The lexical order according to byte values corresponds to the lexical order according to character numbers, since higher character numbers are coded with correspondingly more 1-bits in the start byte.
In the case of the start bytes of multibyte characters, the number of the highest 1 bits indicates the total number of bytes of the Unicode character encoded as multibyte characters. Interpreted differently, the number of 1-bits to the left of the highest 0-bit corresponds to the number of subsequent bytes plus one, e.g. B. 1110xxxx 10xxxxxx 10xxxxxx = three bits before the highest 0-bit = three bytes in total, two bits after the highest 1-bit before the highest 0-bit = two subsequent bytes.
Start bytes (0… or 11…) and subsequent bytes (10…) can be clearly distinguished from one another. This means that a byte stream can also be read in the middle without any problems with decoding, which is particularly important when restoring defective data. Bytes starting with 10 are simply skipped until 0… or 11… is recognized. The advantage of UTF-8 encoding is that start bytes and subsequent bytes are clearly differentiated from one another. With encodings without this property, reading a data stream whose beginning is unknown may not be possible.

Note:

Theoretically, the same character can be encoded in different ways (for example “a” as 0 1100001 or incorrectly as 110 0000 1 10 100001 ). However, only the shortest possible coding is allowed. This fact has led to problems several times, with programs crashing if the encodings are invalid, interpreting them as valid or simply ignoring them. The combination of the last two behaviors resulted in e.g. B. to firewalls that do not recognize dangerous content due to the invalid coding, but the client to be protected interprets this coding as valid and is thereby endangered.
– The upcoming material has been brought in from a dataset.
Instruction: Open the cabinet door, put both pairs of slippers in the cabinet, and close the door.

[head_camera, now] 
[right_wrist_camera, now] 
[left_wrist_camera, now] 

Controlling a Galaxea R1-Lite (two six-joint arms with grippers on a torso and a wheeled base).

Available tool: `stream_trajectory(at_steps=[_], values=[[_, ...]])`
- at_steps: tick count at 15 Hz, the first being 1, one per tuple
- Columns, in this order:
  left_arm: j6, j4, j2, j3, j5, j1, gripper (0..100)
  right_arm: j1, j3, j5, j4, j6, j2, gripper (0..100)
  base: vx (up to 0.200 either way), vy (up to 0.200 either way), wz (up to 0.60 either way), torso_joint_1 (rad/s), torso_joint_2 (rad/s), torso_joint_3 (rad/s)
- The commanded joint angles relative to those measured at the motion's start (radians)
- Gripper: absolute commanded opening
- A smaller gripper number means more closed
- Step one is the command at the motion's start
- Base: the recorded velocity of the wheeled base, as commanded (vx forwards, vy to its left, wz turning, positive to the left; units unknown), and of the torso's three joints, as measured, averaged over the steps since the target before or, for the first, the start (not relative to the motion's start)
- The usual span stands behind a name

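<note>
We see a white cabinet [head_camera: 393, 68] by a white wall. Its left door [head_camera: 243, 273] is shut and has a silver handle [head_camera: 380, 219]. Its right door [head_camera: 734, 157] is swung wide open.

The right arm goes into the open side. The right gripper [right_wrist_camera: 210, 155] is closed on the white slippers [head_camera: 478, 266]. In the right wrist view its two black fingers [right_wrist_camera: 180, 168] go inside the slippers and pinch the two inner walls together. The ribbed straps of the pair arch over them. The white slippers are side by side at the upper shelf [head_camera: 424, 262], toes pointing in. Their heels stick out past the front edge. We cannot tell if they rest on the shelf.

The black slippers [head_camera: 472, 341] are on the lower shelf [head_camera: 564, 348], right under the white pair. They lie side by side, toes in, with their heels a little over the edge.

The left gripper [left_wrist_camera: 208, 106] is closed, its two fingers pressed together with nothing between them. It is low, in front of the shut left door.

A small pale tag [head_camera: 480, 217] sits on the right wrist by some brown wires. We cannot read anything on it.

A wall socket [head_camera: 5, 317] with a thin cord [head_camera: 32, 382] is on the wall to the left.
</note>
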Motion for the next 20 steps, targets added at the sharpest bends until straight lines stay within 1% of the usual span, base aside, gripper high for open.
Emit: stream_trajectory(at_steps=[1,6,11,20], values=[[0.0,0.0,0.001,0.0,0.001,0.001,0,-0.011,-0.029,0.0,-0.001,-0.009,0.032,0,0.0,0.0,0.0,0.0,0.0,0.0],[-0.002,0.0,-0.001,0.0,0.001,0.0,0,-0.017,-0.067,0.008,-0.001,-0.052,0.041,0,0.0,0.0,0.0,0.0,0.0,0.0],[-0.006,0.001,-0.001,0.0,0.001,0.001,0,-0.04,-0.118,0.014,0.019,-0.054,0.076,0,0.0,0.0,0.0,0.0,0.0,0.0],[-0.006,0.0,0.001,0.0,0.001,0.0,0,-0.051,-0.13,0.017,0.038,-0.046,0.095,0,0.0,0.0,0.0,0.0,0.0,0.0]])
If there are several bytes for a character, the bits are aligned - the lowest bit ( least significant bit ) of the Unicode character is always in the lowest bit of the last UTF-8 byte.

Originally there were also encodings with more than four octets (up to six), but these have been excluded because there are no corresponding characters in Unicode and ISO 10646 has been adapted to Unicode in its possible character range.

For all fonts based on the Latin alphabet , UTF-8 is a particularly space-saving method for mapping Unicode characters.

The Unicode ranges U + D800 to U + DBFF and U + to U + DFFF are expressly no signs, but are in DC00 UTF-16 to encode characters outside the Basic Multilingual Plane , they were formerly known as Low and High surrogates called . Consequently, byte strings corresponding to these areas are not valid UTF-8. For example, U + 10400 is represented in UTF-16 as D801, DC00, but in UTF-8 it should be expressed as F0.90.90.80 rather than ED, A0.81, ED, B0.80. Java supports this since version 1.5. Due to the widespread use of the wrong coding, especially in databases, this coding was subsequently standardized as CESU-8 .

In UTF-8, UTF-16 and UTF-32 , the entire range of values is encoded in Unicode.

If a byte sequence cannot be interpreted as UTF-8 characters, it is usually replaced by the Unicode replacement character U + FFFD or EF, BF, BD when reading .

Permitted bytes and their meaning

Due to the UTF-8 coding rule, certain byte values are not permitted. The following table lists all 256 options and their use and validity. Byte values in red lines are not permitted, green describes permitted byte values that directly represent a character. Those values are highlighted in blue which begin a sequence of two or more bytes and are continued as a sequence with the byte values from lines highlighted in orange.

UTF-8 range of values meaning

Binary Hexadecimal Decimal

00000000-01111111 00-7F 0-127 One-byte characters, congruent with US-ASCII.

10000000-10111111 80-BF 128-191 Second, third or fourth byte of a byte sequence.

11000000-11000001 C0-C1 192-193 Start of a 2-byte sequence that maps the code range from 0 to 127 is not permitted

11000010-11011111

C2-DF

194-223

Start of a 2 byte long sequence (U + 0080… U + 07FF)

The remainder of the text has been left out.